Work required - Using the data below, return every line that holds the word "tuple".

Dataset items
● ● ●

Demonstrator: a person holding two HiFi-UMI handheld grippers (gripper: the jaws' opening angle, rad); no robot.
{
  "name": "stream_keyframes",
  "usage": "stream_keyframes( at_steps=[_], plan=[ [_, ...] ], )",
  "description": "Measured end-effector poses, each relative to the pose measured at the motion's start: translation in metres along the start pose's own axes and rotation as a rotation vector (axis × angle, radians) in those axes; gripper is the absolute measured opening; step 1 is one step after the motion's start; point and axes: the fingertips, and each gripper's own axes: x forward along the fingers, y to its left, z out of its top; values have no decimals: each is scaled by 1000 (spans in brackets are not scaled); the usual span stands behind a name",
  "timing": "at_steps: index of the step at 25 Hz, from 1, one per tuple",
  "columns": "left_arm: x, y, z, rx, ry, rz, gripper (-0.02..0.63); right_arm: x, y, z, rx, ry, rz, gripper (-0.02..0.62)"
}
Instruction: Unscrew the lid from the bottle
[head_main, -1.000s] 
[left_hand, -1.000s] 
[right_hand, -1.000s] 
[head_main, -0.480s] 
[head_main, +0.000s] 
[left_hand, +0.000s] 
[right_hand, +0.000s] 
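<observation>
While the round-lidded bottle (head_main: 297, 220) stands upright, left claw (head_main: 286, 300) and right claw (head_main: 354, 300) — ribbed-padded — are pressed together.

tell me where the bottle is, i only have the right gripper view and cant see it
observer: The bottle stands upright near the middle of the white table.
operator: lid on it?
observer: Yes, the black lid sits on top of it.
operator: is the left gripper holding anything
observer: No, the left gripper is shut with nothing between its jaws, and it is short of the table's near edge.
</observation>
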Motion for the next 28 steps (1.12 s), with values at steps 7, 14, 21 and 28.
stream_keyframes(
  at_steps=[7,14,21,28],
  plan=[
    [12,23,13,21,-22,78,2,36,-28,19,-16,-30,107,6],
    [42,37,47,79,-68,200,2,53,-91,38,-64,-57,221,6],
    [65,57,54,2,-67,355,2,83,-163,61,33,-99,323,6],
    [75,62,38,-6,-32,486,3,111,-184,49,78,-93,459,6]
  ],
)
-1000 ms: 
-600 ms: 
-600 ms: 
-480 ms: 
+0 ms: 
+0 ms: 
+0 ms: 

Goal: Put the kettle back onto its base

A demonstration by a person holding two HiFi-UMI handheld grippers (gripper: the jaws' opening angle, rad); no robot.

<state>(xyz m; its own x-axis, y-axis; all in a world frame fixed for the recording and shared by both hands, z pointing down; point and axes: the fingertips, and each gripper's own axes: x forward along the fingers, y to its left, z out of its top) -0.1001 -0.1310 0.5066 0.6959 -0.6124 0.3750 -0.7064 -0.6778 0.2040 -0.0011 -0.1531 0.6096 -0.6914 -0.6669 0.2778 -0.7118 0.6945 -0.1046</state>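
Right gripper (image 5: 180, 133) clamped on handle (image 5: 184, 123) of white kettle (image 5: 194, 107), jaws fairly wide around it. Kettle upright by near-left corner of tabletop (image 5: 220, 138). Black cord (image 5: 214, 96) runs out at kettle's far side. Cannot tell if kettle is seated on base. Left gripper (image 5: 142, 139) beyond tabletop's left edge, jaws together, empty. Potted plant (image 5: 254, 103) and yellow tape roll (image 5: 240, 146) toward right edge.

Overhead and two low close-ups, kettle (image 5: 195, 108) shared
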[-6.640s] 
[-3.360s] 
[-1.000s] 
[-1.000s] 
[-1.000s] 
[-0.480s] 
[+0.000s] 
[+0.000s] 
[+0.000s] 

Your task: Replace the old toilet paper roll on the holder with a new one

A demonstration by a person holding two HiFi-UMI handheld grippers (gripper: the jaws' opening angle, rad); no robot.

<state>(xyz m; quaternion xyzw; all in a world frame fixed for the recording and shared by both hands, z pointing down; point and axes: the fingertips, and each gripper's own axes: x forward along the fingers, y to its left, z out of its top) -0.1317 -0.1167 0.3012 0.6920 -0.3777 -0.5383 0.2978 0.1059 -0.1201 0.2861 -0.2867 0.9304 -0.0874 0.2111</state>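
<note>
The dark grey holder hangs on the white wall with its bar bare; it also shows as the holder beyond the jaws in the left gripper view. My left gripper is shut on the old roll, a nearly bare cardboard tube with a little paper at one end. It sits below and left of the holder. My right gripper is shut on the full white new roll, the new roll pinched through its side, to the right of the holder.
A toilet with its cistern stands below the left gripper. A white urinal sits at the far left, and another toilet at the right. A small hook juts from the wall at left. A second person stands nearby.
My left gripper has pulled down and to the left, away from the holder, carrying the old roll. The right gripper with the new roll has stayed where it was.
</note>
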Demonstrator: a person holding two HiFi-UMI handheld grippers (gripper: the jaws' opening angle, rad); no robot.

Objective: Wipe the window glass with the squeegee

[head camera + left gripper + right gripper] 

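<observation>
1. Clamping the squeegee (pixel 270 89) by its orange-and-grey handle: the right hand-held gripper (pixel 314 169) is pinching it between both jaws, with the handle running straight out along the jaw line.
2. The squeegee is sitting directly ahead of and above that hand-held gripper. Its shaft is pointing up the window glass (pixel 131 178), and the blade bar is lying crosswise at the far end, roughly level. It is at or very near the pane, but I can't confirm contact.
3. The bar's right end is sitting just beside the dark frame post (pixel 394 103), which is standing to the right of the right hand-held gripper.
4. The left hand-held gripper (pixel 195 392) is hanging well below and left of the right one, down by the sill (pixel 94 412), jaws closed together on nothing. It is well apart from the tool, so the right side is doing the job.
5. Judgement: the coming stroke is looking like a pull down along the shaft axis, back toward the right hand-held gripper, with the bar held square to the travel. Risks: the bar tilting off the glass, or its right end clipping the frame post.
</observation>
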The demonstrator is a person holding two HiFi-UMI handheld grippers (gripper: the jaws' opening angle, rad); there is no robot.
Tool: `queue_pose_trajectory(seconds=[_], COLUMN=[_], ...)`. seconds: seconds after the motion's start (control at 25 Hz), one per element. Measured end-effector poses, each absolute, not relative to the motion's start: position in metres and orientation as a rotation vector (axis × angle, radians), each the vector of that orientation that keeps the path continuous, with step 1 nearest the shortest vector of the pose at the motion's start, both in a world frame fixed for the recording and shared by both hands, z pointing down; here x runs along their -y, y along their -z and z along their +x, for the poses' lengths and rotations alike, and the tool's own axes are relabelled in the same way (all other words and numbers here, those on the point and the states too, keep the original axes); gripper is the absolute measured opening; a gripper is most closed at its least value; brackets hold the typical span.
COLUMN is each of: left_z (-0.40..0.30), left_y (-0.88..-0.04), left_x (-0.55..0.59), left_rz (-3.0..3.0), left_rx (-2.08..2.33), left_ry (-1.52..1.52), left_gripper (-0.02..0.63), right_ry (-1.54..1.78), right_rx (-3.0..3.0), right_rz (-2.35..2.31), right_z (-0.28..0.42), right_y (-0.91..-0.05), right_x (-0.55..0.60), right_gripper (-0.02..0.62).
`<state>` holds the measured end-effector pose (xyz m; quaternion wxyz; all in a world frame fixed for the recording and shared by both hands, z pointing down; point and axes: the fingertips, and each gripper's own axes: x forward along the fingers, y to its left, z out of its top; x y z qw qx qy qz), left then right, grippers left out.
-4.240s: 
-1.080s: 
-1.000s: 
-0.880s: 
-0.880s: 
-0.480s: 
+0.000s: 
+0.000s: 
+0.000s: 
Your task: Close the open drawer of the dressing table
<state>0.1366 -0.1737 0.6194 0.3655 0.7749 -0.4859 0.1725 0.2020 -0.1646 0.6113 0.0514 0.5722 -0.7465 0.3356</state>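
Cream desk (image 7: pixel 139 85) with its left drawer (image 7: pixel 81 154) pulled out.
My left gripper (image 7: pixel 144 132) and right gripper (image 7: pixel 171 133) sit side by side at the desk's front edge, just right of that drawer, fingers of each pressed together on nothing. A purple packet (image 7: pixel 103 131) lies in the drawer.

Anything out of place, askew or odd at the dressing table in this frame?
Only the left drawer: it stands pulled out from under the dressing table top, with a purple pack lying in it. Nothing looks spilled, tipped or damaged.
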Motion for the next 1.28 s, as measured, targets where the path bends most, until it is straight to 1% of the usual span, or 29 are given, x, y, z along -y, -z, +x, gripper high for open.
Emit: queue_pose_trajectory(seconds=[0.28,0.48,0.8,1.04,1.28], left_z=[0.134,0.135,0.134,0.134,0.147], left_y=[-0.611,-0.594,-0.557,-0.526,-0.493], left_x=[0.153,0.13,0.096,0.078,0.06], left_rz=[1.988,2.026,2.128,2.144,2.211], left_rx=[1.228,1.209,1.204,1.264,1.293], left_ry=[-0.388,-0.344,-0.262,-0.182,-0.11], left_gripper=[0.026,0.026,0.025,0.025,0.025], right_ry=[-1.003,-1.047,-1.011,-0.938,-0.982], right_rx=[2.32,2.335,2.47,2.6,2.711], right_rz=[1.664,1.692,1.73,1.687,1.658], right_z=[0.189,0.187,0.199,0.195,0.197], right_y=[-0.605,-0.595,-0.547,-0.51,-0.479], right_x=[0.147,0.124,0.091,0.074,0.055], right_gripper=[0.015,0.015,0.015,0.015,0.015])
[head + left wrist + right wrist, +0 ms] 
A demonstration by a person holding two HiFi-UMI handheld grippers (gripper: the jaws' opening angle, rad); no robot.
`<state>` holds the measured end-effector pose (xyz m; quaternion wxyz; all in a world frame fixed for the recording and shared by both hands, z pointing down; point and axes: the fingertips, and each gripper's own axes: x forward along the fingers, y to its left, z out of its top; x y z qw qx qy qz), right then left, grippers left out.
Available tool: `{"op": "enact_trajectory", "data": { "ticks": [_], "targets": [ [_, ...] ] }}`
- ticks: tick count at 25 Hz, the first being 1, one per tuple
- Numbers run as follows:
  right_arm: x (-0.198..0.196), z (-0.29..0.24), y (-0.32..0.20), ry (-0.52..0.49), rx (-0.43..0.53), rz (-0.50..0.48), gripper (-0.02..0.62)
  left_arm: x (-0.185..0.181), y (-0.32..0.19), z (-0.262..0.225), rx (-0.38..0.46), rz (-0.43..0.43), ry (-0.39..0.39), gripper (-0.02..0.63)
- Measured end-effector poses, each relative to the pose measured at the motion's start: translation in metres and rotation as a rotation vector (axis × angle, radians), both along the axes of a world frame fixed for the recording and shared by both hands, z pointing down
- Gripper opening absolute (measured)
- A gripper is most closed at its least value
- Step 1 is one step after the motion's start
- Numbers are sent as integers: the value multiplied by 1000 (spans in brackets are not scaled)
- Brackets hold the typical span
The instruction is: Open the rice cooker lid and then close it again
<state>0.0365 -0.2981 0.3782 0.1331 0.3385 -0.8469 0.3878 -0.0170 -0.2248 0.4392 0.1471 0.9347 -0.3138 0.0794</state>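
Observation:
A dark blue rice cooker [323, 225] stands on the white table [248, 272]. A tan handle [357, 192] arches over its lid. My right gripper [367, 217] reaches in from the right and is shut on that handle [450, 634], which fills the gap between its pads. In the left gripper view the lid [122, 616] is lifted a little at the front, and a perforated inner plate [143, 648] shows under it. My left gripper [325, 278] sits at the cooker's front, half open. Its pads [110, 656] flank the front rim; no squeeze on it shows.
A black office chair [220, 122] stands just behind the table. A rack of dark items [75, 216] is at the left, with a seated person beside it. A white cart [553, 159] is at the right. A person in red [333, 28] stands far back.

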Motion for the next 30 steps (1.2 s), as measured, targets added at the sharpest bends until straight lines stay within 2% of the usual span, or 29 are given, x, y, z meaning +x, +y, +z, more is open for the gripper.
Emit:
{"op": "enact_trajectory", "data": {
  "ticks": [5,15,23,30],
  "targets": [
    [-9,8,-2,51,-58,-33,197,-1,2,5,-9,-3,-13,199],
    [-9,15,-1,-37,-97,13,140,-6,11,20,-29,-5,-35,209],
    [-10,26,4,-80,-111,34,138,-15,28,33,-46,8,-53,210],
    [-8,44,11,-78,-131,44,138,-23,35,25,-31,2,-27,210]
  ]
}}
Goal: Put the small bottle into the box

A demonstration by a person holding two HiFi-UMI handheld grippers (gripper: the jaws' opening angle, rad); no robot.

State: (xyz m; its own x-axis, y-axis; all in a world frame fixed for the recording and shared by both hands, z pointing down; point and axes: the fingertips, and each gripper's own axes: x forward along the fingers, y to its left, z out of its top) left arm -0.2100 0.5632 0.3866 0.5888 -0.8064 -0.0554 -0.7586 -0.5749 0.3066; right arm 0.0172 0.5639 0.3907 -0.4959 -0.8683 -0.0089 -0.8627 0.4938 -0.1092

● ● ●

Answer below -
  "timing": "at_steps: index of the step at 25 Hz, from 1, one per tuple",
- ticks: tick count at 25 Hz, the first being 1, one per tuple

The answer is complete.